CPSC states (at the end of Section 6.3) that you should have age-appropriate signage posted. In addition, Section 4.5 says to have surfacing level markers on posts. CPSC also recommends that tot swing seats are for children under 4 years of age, so post something that delivers that message to the adults.
The best advice is to not create one hazard while trying to fix another! Some good solutions that have been proven over the years are:
- Pits under swings and slides can be eliminated with impact absorbent tiles. Make sure you install berms around the edges to reduce trip hazards.
- Entanglement gaps at the entry to some slides can be corrected with some good caulk.
- "S" hooks that are open more than .04 of an inch should be replaced with a split-link style (that you fasten together), so that no matter how the link is positioned there are no entanglements. If you close the existing hook, it can open back up easier next time.
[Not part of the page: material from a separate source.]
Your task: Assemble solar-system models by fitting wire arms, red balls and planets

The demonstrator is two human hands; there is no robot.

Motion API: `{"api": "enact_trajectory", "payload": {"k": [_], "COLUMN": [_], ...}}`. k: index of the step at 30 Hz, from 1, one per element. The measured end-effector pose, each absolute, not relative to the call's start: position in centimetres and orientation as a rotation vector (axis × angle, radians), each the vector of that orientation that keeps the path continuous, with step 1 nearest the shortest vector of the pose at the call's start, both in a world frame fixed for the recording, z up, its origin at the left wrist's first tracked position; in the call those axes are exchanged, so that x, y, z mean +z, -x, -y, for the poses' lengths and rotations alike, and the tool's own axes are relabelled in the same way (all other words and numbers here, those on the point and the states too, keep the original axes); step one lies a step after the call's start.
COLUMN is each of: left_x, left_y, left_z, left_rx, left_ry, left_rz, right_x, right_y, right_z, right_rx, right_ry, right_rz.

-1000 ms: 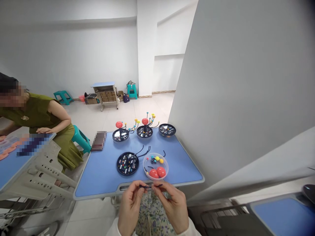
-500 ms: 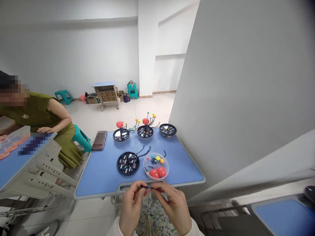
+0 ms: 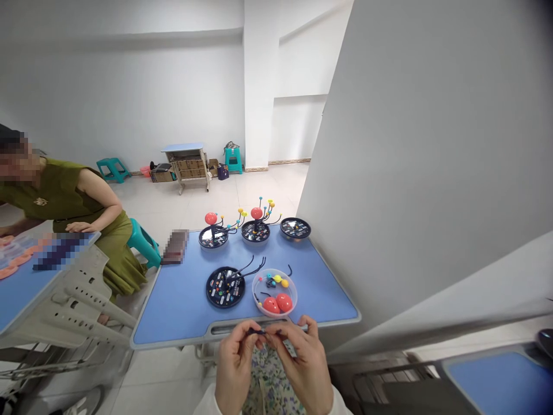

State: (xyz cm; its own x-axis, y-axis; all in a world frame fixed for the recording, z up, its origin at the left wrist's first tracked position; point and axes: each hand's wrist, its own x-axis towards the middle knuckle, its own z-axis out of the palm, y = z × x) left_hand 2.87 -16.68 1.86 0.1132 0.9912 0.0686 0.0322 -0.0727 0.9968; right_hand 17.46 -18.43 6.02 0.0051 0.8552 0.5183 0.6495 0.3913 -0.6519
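Near the table's front edge, my left hand and my right hand pinch a small dark piece between them, mostly hidden by the fingers. Just beyond them is a clear round bowl holding two red half-balls, small coloured balls and dark bits. Left of the bowl lies a black disc with printed labels and several black rods on it. A short curved black rod rests beyond the bowl's right side.
Two models with red balls and a black round base stand along the back of the blue table. A dark blurred object is at its left edge. A person sits at another table, left.
My hands have drawn slightly closer together around the dark piece, and a finger of my right hand has lifted. The seated person has shifted slightly left.
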Motion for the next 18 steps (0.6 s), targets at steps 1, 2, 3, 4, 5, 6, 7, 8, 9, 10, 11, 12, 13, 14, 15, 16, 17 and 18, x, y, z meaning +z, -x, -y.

- A common hazard on swings, even new ones, is that the vertical hanger bolts are installed with the bolt pointing upwards (above the hanger), thus creating a potential entanglement hazard. Simply install the carriage bolt heads on top with the nuts on the bottom.
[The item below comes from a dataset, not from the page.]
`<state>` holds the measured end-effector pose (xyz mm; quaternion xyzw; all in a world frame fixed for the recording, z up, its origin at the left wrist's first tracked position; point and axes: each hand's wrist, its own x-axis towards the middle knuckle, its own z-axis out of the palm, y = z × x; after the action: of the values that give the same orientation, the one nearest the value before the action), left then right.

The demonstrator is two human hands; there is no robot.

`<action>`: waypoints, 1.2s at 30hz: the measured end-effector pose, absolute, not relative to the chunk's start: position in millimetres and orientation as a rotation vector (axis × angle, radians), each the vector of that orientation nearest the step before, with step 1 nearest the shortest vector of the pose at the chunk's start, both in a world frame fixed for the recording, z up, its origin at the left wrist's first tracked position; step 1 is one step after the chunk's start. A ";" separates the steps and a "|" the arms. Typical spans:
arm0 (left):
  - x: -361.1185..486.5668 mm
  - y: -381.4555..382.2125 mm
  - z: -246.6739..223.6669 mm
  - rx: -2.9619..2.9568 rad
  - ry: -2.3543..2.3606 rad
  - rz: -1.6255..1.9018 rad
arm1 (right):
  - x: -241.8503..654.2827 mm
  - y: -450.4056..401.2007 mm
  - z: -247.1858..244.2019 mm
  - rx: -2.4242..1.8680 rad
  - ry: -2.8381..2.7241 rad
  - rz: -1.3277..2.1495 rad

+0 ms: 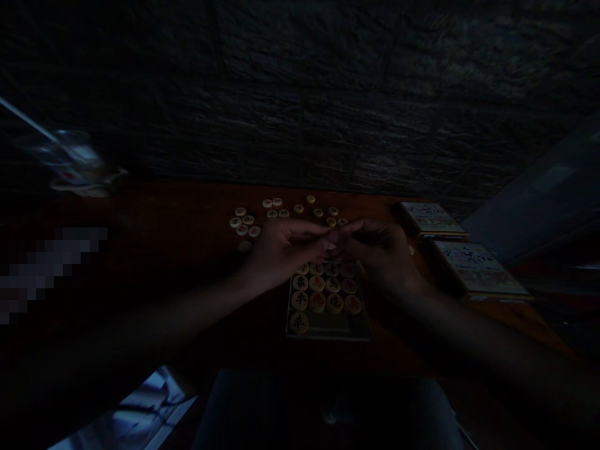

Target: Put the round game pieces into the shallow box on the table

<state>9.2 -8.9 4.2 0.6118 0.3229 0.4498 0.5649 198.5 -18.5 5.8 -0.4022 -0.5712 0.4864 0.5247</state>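
Observation:
My left hand [288,247] and my right hand [379,250] meet fingertip to fingertip above the far end of a shallow tray [329,338]. Both are closed in a pinch. A small pale bit [330,245] shows between the fingertips, too dark and small to name. Rows of Chinese chess pieces [317,284] with red and black characters lie in the tray under my hands. In its near row, a black-marked piece [299,322] sits at the left, with bare tray bottom beside it. My fingers partly hide the far row.
Loose chess pieces [248,220] are scattered across the wooden table [187,215] beyond my hands. Two flat printed boxes [480,269] lie at the right. A plastic cup [77,159] with a straw stands at far left. A dark stone-textured wall [300,119] rises behind the table.

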 end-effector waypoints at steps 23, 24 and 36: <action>9.9 -10.2 2.3 1.353 0.734 1.006 | 202.0 -16.1 0.9 -0.946 -1.328 1.165; 9.8 -9.9 1.4 1.376 0.727 1.003 | 201.7 -16.2 1.0 -0.947 -1.322 1.165; 7.9 -7.6 2.0 1.466 0.708 1.003 | 200.2 -15.4 1.3 -0.922 -1.335 1.193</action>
<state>7.9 -7.6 2.0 0.6265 0.3026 0.4285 0.5765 200.2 -15.4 1.3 -0.3872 -0.5603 0.5006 0.5345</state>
- Bolts that project and become a protrusion or entanglement hazard might be corrected by cutting and peening (smoothing) the ends, or by installing shorter bolts.
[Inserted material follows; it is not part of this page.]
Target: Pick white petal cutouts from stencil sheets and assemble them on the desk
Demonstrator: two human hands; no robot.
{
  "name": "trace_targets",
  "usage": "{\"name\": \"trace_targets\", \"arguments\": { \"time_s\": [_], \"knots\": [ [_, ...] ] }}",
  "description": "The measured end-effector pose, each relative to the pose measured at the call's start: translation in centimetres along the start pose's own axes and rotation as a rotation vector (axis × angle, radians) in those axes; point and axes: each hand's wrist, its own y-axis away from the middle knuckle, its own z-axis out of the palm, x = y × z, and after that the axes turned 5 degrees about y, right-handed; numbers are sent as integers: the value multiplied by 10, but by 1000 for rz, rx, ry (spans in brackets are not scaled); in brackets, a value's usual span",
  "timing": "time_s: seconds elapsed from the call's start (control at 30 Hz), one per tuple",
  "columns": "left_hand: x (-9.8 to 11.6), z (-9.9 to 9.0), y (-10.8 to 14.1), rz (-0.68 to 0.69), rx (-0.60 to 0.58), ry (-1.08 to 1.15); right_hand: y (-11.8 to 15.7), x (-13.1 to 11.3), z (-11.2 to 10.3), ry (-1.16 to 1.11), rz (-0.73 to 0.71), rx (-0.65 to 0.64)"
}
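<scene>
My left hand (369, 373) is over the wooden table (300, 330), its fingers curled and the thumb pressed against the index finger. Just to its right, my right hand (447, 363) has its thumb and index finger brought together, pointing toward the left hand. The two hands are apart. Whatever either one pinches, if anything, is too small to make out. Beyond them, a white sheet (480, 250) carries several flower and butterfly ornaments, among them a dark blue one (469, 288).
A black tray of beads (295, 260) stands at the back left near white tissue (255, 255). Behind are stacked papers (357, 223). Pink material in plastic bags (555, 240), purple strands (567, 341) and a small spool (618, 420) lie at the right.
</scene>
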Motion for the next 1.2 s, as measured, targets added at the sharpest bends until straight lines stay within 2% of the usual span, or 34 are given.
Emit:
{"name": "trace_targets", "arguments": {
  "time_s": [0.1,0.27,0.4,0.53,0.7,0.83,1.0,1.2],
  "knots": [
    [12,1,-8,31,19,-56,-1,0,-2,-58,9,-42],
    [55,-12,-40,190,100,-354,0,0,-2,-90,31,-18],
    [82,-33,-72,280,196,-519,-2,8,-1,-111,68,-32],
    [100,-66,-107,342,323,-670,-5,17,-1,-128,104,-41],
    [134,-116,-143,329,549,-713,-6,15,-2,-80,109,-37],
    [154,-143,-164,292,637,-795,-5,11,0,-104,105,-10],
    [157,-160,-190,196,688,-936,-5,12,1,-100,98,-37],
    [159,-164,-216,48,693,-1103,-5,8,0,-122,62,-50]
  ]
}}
- Barriers (walls) on composite structures that are too short can be raised only if you do not create a gap between the barrier and the platform of more than 3.5 inches
- Remember that the entrapment gap is NOT a size of 3.5 inches to 9 inches. It is 3.5 by 6.2 up to 9 inches in diameter. The difference is that a 5-inch hole (for example) will actually PASS since the torso probe will not be able to go through it!
- A partially bound opening gap between a panel and a post can be closed off with a "dummy" clamp to prevent passage of a user's head and neck.
- Swing hanger bearings that are shot can be replaced with "sleeve" bearings as opposed to buying expensive new hangers (as long as nothing else is wrong with the hanger).
Finally, an important key to proper audits is to evaluate the age group that the equipment was designed for (not the ages that use it). This will tell you whether to install age range signs for the intended user, or to change some components so that all users can enjoy the equipment. For example, Sliding Poles are for 5-12 year olds only. If the stairway rise and run is for all ages, slide width complies for all ages, etc., then you may want to call you sales representative and order a replacement for the Sliding Pole so 2-12s can use the unit. Other items that are limited to age groups are listed in CPSC, such as Horizontal Ladders being no more than 60 inches high for 2-5s, and no more than 84 inches high for 5-12s. That makes the 60-inch high ladder good for 2- 12 year olds. That tells you to consider lowering the ladder to 60 inches or less for use by the 2-12s.